■ **WHAT YOU WILL DO**:
If a line holds the word "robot", copy it from the entries.

(Beginning of INPUT DATA)

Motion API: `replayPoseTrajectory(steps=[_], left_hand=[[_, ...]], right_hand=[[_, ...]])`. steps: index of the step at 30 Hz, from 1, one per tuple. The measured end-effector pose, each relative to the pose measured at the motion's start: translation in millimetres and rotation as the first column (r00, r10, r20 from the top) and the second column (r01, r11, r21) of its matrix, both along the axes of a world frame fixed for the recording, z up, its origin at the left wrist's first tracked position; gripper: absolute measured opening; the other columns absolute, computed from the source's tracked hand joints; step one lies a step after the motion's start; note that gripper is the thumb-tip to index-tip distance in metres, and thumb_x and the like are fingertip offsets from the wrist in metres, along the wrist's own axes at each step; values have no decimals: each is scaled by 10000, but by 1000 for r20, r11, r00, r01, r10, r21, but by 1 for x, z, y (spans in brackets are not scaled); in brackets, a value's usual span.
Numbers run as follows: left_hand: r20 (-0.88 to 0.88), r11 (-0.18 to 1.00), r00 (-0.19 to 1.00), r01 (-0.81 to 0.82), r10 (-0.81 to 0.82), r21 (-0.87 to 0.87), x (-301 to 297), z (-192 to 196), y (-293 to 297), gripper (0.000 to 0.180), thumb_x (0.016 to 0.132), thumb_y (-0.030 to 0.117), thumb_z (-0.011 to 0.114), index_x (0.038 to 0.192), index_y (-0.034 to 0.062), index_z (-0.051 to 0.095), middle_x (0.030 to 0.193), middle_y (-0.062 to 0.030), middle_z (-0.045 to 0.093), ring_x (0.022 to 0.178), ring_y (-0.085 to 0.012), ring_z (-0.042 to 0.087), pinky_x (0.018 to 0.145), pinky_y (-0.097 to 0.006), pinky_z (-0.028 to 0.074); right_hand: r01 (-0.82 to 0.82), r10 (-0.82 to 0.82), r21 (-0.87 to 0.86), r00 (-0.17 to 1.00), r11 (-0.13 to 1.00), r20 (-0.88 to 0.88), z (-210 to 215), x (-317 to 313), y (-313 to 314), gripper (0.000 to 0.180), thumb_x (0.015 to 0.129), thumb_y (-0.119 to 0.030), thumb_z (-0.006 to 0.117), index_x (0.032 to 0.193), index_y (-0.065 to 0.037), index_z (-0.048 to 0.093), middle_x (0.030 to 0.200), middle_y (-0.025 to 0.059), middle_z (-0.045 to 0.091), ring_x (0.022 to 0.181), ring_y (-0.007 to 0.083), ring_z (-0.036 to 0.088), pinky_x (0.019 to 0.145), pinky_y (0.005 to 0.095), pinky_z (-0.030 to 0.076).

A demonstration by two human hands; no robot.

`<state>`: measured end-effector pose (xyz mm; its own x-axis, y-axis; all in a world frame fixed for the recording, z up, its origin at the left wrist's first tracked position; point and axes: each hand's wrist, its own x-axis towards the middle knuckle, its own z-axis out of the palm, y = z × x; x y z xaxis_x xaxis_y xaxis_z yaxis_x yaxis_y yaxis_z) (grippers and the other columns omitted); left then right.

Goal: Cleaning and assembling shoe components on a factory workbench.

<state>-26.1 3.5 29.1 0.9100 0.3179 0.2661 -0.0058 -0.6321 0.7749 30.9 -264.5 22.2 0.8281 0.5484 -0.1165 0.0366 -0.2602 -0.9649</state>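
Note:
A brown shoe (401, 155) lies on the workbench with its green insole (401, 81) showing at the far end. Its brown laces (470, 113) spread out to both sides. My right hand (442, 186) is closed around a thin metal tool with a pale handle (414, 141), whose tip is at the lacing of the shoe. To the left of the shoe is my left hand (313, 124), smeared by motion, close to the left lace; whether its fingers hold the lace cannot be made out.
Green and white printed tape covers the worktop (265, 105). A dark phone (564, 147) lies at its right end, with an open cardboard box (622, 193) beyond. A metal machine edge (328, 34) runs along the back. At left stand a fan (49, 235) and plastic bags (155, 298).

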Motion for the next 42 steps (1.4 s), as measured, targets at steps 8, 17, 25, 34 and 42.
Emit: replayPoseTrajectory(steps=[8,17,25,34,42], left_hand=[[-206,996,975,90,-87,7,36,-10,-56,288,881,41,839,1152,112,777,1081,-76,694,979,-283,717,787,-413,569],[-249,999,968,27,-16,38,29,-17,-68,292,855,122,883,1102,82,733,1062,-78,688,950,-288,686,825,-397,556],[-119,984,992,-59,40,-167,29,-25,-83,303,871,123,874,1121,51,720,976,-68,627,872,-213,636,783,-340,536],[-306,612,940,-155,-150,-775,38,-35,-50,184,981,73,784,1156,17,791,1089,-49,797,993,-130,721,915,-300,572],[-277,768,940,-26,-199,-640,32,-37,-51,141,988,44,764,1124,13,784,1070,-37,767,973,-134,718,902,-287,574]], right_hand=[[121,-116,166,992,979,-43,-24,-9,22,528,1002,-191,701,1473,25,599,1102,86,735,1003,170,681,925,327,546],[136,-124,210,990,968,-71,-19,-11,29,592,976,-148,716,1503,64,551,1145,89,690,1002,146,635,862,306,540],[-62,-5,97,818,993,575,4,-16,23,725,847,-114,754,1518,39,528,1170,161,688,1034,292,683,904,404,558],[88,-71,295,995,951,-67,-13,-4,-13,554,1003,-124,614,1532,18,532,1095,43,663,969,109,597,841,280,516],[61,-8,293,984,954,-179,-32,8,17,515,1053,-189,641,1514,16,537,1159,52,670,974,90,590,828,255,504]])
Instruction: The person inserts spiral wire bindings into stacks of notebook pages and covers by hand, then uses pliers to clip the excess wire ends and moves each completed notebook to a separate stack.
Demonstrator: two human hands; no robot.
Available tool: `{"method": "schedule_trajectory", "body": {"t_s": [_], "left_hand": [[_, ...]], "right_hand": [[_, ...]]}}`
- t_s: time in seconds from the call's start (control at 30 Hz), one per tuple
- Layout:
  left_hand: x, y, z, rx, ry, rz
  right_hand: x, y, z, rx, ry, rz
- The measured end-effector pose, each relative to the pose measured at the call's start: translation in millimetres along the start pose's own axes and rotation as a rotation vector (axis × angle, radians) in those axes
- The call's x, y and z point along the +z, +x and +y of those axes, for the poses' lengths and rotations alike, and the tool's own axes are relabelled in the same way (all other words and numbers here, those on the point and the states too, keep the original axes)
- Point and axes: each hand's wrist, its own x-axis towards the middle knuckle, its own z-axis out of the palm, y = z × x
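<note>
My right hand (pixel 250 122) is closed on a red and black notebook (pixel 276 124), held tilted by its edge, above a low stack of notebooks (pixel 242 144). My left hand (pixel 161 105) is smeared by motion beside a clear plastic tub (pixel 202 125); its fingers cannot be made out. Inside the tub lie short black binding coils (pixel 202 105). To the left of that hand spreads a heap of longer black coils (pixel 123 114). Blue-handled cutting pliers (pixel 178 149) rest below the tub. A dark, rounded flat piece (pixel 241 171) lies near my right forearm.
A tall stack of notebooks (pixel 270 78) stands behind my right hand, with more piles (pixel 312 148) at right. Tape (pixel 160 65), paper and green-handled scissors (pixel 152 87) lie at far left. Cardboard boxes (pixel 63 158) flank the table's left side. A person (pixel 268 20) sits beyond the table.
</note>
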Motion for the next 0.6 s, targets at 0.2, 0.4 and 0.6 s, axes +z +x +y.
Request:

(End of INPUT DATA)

■ **EXPECTED OUTPUT**:
A demonstration by two human hands; no robot.
Demonstrator: two human hands; no robot.

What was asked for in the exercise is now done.